Azzopardi has repeatedly said that state employees who helped with the book did so on their own time in a “volunteer” capacity.

The Democrat has also been criticized by some over his administration’s decision to withhold data on COVID-19 deaths among nursing home patients for months as the book was being finalized and sold.

Critics say the administration was purposely obscuring the true death toll to boost the governor’s image and mute criticism that Cuomo hadn’t done enough to protect nursing home residents. Cuomo often used the smaller death toll to argue that New York lost far fewer nursing home residents than other states, based on a percentage of overall deaths.

The governor and the state’s health commissioner have said the numbers were withheld because the state had trouble verifying them.

Sochie Nnaemeka, state director of the Working Families Party, a liberal group that has clashed often with Cuomo over policy, said the revelation about his book payday showed he was “unfit to lead.”

“Last June, millions of New Yorkers were struggling to keep their families safe, and thousands of seniors were struggling to survive in the state’s nursing homes, while the governor was having his staffers write a book that would make him millions off of the still-raging public health crisis,” Nnaemeka said.

The top Republican in the state senate, Sen. Rob Ortt, said “the fact that Governor Cuomo lined his own pockets with more than $5 million while thousands of New Yorkers were dying horrific deaths is a national disgrace.”

Azzopardi sniped back at the critics.

“The governor worked night and day to try to save lives and lead New York out of this crisis.
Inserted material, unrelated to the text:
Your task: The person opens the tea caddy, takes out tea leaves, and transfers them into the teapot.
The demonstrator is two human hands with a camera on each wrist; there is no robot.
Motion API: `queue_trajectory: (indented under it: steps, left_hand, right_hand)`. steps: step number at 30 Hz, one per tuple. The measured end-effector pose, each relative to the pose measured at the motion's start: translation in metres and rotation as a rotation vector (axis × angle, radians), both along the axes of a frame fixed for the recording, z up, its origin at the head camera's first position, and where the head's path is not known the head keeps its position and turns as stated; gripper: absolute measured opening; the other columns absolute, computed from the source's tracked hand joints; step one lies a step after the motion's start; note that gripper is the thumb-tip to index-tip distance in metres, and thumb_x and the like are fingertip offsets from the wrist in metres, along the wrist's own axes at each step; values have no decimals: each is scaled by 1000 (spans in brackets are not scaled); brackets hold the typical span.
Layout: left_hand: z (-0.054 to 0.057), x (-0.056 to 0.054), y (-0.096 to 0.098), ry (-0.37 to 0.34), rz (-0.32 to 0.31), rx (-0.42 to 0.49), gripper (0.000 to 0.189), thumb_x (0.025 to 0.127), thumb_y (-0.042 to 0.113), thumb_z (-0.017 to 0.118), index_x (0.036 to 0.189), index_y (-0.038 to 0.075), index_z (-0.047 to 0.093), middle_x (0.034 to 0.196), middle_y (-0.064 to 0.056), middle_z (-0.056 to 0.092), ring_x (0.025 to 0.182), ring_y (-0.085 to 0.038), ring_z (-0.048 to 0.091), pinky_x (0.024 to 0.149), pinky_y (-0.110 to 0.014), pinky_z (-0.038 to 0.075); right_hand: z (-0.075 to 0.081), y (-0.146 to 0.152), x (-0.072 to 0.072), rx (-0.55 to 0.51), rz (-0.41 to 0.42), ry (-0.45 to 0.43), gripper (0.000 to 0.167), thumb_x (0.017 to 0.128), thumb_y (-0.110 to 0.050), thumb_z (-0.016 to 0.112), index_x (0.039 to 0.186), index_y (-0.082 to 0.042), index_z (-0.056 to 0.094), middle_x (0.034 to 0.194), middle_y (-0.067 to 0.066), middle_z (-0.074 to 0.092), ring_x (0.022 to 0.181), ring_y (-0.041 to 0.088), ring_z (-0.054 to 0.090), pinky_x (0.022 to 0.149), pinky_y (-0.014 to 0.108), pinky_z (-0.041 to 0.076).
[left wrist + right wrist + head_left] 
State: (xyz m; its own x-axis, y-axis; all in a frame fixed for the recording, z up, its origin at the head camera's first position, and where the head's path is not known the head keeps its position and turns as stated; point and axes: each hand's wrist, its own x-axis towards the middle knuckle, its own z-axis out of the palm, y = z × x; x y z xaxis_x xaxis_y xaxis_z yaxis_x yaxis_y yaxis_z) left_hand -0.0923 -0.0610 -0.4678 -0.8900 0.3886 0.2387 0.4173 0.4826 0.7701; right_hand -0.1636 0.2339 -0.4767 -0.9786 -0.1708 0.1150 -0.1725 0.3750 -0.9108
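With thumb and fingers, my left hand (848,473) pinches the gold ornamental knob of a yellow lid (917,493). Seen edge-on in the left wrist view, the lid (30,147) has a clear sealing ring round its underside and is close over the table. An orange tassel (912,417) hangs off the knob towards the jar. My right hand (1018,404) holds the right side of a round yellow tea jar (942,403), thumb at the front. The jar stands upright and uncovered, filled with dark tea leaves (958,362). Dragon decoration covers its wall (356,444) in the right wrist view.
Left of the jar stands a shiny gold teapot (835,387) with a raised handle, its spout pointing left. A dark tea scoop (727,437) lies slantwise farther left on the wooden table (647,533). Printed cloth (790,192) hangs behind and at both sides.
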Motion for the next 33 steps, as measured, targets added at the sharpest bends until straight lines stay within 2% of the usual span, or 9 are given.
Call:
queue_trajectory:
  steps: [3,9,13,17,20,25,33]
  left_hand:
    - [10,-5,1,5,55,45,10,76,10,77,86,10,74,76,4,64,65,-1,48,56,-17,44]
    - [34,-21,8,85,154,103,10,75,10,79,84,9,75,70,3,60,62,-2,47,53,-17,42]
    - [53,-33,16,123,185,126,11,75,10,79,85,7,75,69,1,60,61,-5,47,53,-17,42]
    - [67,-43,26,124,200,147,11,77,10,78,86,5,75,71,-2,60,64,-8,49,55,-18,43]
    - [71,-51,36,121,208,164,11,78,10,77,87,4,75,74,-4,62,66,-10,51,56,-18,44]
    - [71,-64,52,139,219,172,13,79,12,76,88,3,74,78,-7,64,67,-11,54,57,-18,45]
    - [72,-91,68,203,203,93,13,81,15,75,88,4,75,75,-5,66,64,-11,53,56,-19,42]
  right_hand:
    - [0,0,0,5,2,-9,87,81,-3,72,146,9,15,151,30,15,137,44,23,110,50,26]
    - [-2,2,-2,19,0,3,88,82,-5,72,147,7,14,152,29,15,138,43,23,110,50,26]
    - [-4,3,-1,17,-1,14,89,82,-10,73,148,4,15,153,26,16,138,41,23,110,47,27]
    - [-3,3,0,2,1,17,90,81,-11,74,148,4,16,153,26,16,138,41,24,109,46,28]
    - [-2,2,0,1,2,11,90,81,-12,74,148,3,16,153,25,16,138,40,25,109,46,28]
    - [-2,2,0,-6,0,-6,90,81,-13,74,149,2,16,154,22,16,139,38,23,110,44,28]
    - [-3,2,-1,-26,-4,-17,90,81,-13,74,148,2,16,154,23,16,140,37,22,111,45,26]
Lord knows where they were,” he said.

The book revelations come as Cuomo is also under fire over sexual harassment allegations made by several women who worked for him. One aide has also accused him of groping her breasts beneath her shirt.

The state’s attorney general is investigating those allegations and the state Assembly’s judiciary committee is probing whether there are grounds to impeach the governor. The Assembly committee’s investigation is also examining whether Cuomo provided members of his family with priority access to COVID-19 tests in spring 2020.

The state’s ethics commission approved Cuomo’s request to write the book last summer, but only if he followed several conditions, including making sure it was written on his own time and not using state property, personnel or other resources for “activities associated with the book.”

The governor was also barred from advertising, promoting or endorsing his book when performing his state duties.

John Kaehny, executive director of pro-transparency group Reinvent Albany, has called for Cuomo to release his full contract with the book publisher so the public knows whether Cuomo will receive additional compensation if more copies of his book are sold.

Azzopardi said Monday he’d ask Cuomo if he will release the contract.